ASSIGNMENT - Every record below should be transcribed exactly. Omit the images.

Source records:
== == ==
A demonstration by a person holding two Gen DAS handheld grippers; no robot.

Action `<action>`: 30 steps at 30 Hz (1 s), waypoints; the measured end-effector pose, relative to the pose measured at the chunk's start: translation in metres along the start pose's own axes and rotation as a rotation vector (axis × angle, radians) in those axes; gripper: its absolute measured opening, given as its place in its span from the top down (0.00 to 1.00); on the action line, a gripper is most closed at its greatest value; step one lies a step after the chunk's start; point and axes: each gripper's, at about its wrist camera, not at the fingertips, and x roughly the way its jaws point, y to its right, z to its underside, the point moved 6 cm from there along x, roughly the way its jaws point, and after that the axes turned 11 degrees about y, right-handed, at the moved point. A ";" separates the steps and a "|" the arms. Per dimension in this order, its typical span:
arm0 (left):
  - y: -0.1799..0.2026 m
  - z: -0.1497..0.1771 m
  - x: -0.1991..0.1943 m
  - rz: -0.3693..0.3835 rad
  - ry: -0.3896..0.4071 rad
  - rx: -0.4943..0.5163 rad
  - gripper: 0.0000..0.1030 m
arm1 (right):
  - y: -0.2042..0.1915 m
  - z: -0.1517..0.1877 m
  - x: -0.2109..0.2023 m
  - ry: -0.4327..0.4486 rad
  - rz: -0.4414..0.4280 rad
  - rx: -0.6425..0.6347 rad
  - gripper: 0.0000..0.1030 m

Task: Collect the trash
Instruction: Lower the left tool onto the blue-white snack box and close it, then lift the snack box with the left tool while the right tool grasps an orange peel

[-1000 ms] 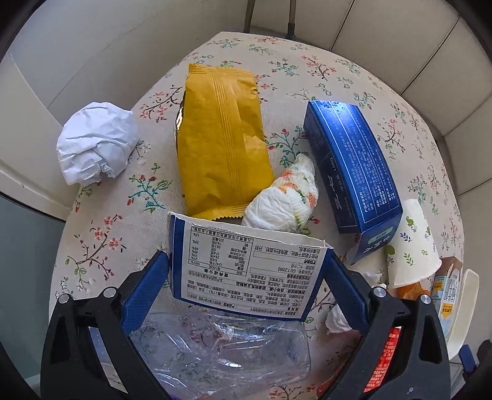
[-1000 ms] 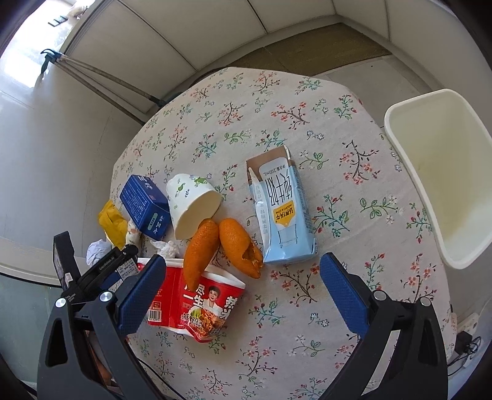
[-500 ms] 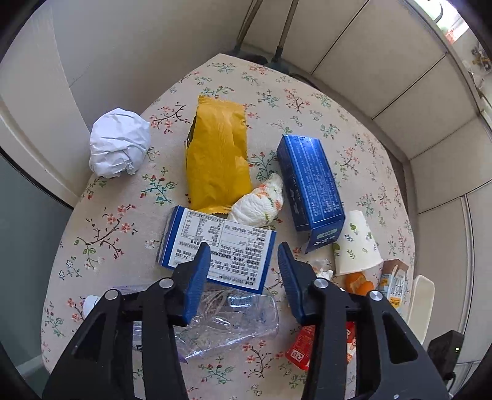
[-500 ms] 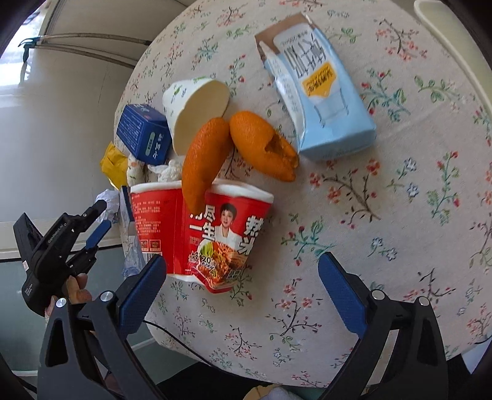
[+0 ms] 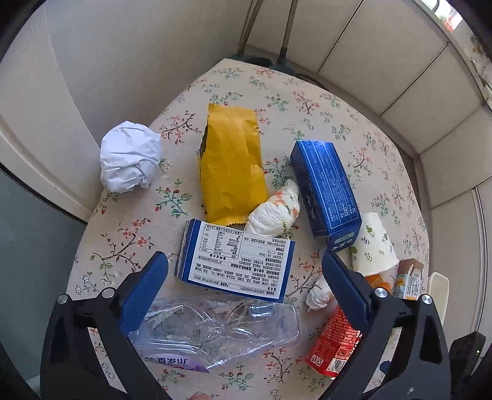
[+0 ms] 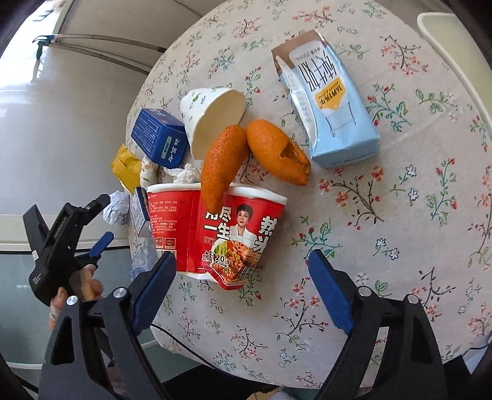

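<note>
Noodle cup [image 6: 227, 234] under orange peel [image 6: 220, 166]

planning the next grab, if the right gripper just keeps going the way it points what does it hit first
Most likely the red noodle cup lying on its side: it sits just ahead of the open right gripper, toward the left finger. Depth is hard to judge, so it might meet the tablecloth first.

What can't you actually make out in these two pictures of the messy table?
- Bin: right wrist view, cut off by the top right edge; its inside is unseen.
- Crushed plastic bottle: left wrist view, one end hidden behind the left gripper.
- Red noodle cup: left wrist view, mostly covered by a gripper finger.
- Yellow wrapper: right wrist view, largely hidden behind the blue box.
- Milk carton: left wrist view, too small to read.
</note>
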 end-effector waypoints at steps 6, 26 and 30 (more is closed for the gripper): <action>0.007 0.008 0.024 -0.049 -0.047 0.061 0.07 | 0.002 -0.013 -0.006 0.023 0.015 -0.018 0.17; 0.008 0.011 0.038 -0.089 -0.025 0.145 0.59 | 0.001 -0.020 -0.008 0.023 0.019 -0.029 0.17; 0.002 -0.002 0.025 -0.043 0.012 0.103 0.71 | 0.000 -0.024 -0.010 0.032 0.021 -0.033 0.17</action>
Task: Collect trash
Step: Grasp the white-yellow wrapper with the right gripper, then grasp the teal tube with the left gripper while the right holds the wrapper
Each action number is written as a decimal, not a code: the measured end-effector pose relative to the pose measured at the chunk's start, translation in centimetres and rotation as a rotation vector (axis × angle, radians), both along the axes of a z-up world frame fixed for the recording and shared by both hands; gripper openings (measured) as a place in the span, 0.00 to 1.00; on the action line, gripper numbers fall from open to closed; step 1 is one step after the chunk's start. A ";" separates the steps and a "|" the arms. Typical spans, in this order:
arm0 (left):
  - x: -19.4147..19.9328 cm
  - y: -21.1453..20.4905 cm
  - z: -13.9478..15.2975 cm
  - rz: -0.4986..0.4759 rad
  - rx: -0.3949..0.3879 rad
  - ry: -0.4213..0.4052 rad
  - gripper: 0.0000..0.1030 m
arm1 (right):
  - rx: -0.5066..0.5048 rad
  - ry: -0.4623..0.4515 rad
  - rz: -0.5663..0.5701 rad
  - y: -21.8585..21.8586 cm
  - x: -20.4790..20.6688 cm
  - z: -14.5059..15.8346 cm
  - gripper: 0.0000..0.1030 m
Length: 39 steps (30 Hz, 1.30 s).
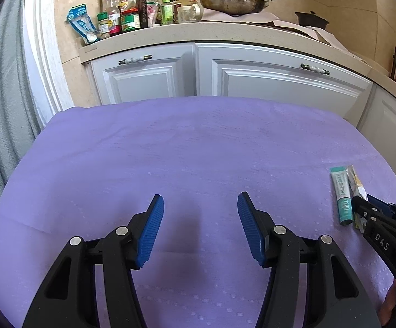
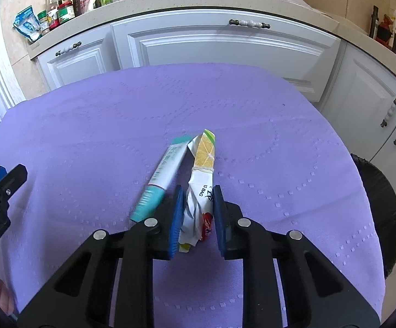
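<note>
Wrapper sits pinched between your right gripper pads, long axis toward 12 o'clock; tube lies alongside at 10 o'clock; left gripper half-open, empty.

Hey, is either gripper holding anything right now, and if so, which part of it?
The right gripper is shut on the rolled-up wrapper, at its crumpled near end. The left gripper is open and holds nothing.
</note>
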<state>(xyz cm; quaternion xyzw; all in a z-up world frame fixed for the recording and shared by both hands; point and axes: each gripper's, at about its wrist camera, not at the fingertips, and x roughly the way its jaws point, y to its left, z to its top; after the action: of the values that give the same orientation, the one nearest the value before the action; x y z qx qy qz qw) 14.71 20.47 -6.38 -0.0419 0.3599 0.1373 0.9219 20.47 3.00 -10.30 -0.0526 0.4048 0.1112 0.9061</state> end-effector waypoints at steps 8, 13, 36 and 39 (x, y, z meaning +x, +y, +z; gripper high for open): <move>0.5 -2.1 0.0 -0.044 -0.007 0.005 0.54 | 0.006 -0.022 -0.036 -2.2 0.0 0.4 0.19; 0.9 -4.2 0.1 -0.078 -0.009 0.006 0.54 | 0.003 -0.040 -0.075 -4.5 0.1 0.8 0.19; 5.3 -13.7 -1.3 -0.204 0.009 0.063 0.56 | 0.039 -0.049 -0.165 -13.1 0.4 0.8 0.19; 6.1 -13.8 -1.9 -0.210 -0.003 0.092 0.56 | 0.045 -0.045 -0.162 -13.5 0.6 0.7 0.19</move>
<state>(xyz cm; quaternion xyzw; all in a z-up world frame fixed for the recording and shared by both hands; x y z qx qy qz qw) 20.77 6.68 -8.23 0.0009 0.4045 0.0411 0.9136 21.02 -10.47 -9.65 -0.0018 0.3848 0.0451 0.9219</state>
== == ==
REPLY TO THE TASK -
A demonstration by a person holding two Gen DAS handheld grippers; no robot.

Action `<action>`: 30 steps at 30 Hz (1 s), waypoints; the measured end-effector pose, relative to the pose measured at the chunk's start: translation in metres along the start pose's own axes and rotation as a rotation vector (axis × angle, radians) in those axes; gripper: its absolute measured opening, given as its place in its span from the top down (0.00 to 1.00); on the action line, a gripper is most closed at its greatest value; step one lies a step after the chunk's start; point and axes: each gripper's, at about its wrist camera, not at the fingertips, and x roughly the way its jaws point, y to its right, z to its underside, the point moved 6 cm from there along x, roughly the way its jaws point, and after that the axes turned 11 degrees about y, right-handed, at the moved point. A ";" separates the steps and a "|" the arms. Per dimension in this order, its typical span:
arm0 (left):
  - y: -0.1799..0.2026 m
  - z: -0.1497..0.1771 m
  - x: -0.1991..0.1943 m
  - rz: -0.3693..0.3835 rad
  - ry: -0.3896..0.4071 rad
  - rx: -0.4943..0.5163 rad
  - gripper: 0.0000..0.1030 m
arm1 (right):
  - y: -0.2042..0.1915 m
  - z: -0.1517..0.1877 m
  - x: -0.2109..0.2023 m
  - ry: -0.4327..0.4486 rad
  - rz: -0.4414..0.4280 rad
  - rx: -0.6425..0.6347 rad
  - gripper: 0.0000..0.1030 m

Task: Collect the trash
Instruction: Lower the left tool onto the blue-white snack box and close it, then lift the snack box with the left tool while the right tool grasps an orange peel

[-1000 ms] 
[-1000 ms] 
[-500 ms] 
[-500 ms] 
[+0 ms] 
[+0 ms] 

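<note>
Noodle cup [image 6: 227, 234] under orange peel [image 6: 220, 166]

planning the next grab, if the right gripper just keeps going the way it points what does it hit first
Most likely the red noodle cup lying on its side: it sits just ahead of the open right gripper, toward the left finger. Depth is hard to judge, so it might meet the tablecloth first.

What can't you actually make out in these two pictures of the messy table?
- Bin: right wrist view, cut off by the top right edge; its inside is unseen.
- Crushed plastic bottle: left wrist view, one end hidden behind the left gripper.
- Red noodle cup: left wrist view, mostly covered by a gripper finger.
- Yellow wrapper: right wrist view, largely hidden behind the blue box.
- Milk carton: left wrist view, too small to read.
</note>
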 end-effector waypoints at steps 6, 26 and 30 (more is closed for the gripper): <action>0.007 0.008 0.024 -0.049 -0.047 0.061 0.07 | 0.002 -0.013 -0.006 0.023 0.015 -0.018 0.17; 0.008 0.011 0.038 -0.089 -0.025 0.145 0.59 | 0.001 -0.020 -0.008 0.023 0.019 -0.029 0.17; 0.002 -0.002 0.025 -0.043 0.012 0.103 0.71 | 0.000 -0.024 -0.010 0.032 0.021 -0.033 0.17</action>
Task: Collect trash
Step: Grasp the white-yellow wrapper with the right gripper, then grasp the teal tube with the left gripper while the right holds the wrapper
Each action number is written as a decimal, not a code: the measured end-effector pose relative to the pose measured at the chunk's start, translation in centimetres and rotation as a rotation vector (axis × angle, radians), both along the axes of a z-up world frame fixed for the recording and shared by both hands; gripper openings (measured) as a place in the span, 0.00 to 1.00; on the action line, gripper numbers fall from open to closed; step 1 is one step after the chunk's start. A ";" separates the steps and a "|" the arms. Typical spans, in this order:
arm0 (left):
  - x: -19.4147..19.9328 cm
  - y: -21.1453..20.4905 cm
  - z: -13.9478..15.2975 cm
  - rz: -0.4986..0.4759 rad
  - rx: -0.3949..0.3879 rad
  - ry: -0.4213..0.4052 rad
  - gripper: 0.0000..0.1030 m
arm1 (right):
  - rx: -0.5066..0.5048 rad
  - ry: -0.4623..0.4515 rad
  - rz: -0.5663..0.5701 rad
  - y: -21.8585..21.8586 cm
  - x: -20.4790..20.6688 cm
  - z: -14.5059..15.8346 cm
  - gripper: 0.0000..0.1030 m
Length: 39 steps (30 Hz, 1.30 s).
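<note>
Wrapper sits pinched between your right gripper pads, long axis toward 12 o'clock; tube lies alongside at 10 o'clock; left gripper half-open, empty.

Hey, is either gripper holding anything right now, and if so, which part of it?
The right gripper is shut on the rolled-up wrapper, at its crumpled near end. The left gripper is open and holds nothing.
</note>
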<state>(xyz cm; quaternion xyzw; all in a z-up world frame fixed for the recording and shared by both hands; point and axes: each gripper's, at about its wrist camera, not at the fingertips, and x roughly the way its jaws point, y to its left, z to its top; after the action: of the values that give the same orientation, the one nearest the value before the action; x y z qx qy qz qw) 14.71 20.47 -6.38 -0.0419 0.3599 0.1373 0.9219 20.47 3.00 -10.30 -0.0526 0.4048 0.1112 0.9061</state> end-effector waypoints at steps 8, 13, 36 and 39 (x, y, z meaning +x, +y, +z; gripper high for open): <move>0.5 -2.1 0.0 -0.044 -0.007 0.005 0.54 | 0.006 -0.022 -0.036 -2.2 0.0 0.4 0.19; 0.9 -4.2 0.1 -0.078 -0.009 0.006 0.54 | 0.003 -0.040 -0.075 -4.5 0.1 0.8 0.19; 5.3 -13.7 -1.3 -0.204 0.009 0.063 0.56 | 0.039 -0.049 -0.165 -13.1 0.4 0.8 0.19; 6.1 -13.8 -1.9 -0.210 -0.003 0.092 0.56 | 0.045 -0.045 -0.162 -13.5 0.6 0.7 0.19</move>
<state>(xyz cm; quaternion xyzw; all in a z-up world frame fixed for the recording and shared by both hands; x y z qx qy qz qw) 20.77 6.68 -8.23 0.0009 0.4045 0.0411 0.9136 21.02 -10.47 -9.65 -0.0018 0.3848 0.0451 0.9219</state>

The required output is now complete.